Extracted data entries
%%

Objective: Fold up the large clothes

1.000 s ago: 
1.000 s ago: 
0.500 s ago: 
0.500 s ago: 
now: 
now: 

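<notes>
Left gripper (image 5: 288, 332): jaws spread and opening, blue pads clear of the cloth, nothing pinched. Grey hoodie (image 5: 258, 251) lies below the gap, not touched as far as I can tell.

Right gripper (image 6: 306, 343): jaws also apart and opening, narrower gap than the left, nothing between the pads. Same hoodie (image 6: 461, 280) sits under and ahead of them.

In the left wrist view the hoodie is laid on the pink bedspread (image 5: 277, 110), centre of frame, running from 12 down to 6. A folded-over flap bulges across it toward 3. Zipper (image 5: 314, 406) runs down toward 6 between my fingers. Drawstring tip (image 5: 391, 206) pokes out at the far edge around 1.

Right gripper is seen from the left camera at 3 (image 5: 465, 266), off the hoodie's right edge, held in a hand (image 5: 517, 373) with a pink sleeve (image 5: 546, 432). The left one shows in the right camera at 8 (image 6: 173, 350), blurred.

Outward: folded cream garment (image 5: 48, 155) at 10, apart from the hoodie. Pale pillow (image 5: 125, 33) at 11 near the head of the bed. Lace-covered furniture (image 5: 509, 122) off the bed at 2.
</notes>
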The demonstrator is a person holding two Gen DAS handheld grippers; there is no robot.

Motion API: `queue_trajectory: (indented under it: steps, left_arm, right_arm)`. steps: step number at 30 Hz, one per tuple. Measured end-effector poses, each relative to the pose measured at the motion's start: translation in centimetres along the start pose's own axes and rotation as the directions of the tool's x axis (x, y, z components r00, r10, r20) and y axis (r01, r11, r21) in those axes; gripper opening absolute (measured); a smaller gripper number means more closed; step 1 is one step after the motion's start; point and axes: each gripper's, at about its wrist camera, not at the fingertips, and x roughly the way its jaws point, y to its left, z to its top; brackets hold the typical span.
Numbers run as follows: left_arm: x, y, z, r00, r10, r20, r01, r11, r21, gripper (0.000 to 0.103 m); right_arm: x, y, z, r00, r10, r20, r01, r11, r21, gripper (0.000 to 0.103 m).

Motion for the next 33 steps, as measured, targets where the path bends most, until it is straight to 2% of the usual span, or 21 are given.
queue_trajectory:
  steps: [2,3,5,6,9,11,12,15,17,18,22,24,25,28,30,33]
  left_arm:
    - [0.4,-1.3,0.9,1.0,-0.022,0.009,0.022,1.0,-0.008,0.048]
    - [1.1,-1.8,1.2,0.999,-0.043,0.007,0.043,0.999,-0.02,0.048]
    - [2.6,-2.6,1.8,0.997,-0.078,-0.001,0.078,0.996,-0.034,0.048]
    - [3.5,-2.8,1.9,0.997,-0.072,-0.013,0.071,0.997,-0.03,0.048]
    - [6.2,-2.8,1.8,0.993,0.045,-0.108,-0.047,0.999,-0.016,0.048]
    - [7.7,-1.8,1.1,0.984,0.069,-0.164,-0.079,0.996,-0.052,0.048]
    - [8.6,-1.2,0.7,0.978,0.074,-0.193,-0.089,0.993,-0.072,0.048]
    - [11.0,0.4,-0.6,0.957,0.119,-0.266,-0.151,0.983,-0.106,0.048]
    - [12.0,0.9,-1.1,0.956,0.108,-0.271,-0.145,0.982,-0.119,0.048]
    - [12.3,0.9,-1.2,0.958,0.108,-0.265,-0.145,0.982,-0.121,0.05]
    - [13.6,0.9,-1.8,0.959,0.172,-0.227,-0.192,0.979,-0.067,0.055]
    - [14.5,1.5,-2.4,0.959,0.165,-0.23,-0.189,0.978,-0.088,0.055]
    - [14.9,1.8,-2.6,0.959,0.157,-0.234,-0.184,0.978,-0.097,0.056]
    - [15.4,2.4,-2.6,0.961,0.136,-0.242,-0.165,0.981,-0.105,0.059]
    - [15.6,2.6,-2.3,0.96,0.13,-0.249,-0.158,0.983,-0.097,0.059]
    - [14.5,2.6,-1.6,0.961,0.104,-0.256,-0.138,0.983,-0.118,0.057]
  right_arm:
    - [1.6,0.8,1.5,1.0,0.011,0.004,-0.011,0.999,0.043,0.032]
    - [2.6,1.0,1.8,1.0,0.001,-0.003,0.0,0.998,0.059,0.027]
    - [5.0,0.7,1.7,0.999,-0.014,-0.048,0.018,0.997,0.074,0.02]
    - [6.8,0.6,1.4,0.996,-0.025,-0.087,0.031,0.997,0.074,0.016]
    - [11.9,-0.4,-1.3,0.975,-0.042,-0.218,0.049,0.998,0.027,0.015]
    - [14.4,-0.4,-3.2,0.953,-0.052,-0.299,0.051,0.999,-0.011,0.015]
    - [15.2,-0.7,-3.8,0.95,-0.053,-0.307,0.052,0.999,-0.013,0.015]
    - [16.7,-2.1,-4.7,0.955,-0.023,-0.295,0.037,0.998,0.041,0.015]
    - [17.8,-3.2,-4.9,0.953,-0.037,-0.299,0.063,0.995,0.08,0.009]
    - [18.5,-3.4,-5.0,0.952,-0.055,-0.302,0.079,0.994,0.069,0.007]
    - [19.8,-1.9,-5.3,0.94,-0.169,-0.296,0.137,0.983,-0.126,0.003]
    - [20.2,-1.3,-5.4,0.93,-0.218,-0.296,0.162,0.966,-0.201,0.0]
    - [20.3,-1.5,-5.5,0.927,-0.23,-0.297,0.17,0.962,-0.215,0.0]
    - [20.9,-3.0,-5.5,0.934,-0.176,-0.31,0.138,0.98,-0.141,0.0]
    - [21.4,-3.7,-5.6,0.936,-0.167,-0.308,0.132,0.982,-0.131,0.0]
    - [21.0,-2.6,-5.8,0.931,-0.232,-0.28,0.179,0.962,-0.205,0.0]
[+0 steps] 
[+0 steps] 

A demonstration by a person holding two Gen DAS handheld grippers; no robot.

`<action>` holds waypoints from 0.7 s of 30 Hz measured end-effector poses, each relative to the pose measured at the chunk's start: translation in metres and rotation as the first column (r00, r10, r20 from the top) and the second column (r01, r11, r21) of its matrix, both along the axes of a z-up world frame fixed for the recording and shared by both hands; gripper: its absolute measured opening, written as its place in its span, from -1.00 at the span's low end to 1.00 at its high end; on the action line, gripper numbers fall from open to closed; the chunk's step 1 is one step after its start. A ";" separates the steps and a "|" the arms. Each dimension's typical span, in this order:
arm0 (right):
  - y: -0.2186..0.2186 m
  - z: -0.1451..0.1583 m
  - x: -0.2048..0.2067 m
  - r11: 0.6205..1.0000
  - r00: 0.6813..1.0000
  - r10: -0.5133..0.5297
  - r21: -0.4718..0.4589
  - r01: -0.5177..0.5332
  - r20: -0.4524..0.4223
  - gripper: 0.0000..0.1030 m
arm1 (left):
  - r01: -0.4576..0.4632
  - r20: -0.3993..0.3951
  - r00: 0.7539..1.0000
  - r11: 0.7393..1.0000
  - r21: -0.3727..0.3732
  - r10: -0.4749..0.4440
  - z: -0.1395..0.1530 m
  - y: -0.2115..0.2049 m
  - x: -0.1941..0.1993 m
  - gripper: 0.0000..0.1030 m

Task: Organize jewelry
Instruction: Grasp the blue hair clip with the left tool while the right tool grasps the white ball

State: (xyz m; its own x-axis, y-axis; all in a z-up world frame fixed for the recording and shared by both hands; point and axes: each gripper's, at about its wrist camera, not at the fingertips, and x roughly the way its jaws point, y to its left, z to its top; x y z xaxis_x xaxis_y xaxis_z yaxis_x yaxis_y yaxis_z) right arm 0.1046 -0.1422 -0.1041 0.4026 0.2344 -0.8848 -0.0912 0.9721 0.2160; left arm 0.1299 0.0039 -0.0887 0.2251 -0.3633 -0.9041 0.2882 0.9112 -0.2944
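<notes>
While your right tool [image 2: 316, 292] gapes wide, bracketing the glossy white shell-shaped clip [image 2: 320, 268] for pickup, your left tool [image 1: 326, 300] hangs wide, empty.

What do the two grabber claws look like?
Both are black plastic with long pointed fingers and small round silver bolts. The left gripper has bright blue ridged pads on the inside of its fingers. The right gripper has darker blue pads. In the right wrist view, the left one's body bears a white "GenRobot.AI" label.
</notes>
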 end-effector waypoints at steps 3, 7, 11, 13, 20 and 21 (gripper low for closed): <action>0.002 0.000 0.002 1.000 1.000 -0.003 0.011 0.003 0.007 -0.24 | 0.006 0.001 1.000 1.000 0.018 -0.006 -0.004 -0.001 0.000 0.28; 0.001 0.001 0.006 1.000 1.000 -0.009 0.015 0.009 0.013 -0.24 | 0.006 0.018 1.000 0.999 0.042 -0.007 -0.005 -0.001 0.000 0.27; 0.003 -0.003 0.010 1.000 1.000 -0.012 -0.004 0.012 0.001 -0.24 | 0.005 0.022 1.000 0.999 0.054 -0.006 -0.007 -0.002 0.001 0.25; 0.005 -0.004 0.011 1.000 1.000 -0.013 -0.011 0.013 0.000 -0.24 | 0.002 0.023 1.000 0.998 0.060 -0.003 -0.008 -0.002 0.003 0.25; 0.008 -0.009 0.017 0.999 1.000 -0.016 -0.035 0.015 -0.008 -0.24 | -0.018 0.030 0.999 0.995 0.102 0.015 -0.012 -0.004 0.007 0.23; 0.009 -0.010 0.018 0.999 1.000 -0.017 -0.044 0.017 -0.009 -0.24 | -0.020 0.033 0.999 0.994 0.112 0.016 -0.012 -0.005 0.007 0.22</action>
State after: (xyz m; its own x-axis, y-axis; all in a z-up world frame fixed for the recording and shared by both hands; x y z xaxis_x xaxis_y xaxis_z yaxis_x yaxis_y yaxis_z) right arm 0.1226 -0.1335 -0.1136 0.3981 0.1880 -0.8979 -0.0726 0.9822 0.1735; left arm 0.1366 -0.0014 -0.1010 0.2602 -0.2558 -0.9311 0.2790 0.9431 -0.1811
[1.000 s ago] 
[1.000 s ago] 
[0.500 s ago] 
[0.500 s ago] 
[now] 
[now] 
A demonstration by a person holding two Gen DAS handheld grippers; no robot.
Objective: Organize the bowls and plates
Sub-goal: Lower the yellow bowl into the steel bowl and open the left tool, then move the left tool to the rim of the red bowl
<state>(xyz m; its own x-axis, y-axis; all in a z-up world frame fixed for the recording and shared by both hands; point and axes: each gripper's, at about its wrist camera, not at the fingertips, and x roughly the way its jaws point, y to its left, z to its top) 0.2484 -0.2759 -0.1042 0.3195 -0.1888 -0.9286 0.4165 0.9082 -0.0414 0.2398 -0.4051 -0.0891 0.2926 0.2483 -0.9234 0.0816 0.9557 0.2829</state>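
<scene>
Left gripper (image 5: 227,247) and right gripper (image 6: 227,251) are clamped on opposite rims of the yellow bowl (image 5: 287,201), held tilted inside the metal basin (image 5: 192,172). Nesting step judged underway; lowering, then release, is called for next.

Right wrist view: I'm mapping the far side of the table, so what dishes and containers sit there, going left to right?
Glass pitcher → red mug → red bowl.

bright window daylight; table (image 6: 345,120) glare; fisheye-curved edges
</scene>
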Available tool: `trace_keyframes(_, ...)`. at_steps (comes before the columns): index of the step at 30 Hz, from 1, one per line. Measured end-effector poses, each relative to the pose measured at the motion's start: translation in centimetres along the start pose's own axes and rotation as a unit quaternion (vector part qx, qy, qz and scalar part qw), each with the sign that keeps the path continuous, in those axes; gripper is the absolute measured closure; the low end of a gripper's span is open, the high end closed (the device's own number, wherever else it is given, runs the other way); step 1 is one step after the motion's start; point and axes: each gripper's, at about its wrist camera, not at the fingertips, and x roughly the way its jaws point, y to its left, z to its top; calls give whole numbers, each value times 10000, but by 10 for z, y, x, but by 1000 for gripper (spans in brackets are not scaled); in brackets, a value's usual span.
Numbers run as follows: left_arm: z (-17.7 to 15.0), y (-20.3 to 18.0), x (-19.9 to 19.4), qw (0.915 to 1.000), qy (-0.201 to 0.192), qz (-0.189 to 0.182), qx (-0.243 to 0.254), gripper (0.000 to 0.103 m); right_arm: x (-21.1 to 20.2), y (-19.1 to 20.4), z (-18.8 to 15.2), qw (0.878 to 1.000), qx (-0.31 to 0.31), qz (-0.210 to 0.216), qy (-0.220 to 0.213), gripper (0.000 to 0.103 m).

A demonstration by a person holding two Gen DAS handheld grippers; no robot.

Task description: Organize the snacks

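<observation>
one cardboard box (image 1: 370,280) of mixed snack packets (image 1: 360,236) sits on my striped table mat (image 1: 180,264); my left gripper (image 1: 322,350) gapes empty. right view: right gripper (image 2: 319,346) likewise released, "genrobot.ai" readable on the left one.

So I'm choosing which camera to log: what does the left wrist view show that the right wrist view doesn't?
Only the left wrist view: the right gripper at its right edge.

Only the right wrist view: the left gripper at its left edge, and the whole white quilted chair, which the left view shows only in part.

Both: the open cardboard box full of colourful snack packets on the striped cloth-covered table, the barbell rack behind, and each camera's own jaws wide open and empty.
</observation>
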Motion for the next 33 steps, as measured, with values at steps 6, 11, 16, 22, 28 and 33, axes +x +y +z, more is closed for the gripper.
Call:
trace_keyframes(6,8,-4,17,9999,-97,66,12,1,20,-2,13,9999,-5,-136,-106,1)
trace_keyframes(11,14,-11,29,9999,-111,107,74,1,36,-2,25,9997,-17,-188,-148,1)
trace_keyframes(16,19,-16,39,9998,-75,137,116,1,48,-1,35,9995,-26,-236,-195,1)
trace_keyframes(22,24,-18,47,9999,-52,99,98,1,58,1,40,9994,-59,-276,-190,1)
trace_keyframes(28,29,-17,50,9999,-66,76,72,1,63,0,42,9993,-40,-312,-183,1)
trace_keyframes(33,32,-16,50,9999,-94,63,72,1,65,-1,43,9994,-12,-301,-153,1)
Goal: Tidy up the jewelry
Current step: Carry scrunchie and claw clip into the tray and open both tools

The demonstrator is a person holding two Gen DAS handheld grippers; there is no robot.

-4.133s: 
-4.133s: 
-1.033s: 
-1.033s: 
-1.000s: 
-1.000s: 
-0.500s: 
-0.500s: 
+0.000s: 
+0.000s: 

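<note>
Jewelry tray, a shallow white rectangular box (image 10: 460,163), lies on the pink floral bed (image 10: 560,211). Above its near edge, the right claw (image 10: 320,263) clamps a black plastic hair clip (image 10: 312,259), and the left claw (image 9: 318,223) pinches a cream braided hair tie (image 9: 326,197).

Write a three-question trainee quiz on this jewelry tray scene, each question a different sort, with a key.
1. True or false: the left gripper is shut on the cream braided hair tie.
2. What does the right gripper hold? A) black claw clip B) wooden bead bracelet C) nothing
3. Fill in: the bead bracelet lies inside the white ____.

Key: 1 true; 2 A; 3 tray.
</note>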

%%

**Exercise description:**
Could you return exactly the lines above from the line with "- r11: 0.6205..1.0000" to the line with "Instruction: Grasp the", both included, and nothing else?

**Answer for this exercise:**
  - r11: 0.6205..1.0000
  - r00: 0.6813..1.0000
  - r10: -0.5133..0.5297
  - r21: -0.4718..0.4589
  - r01: -0.5177..0.5332
  - r20: -0.4524..0.4223
  - gripper: 0.0000..0.1030 m
arm1 (left):
  - r01: -0.4576..0.4632
  - r20: -0.3993..0.3951
  - r00: 0.7539..1.0000
  - r11: 0.7393..1.0000
  - r21: -0.3727..0.3732
  - r10: -0.4749..0.4440
  - z: -0.1395..0.1530 m
  - y: -0.2115..0.2049 m
  - x: -0.1941..0.1993 m
  - gripper: 0.0000..0.1030 m

Task: Organize jewelry
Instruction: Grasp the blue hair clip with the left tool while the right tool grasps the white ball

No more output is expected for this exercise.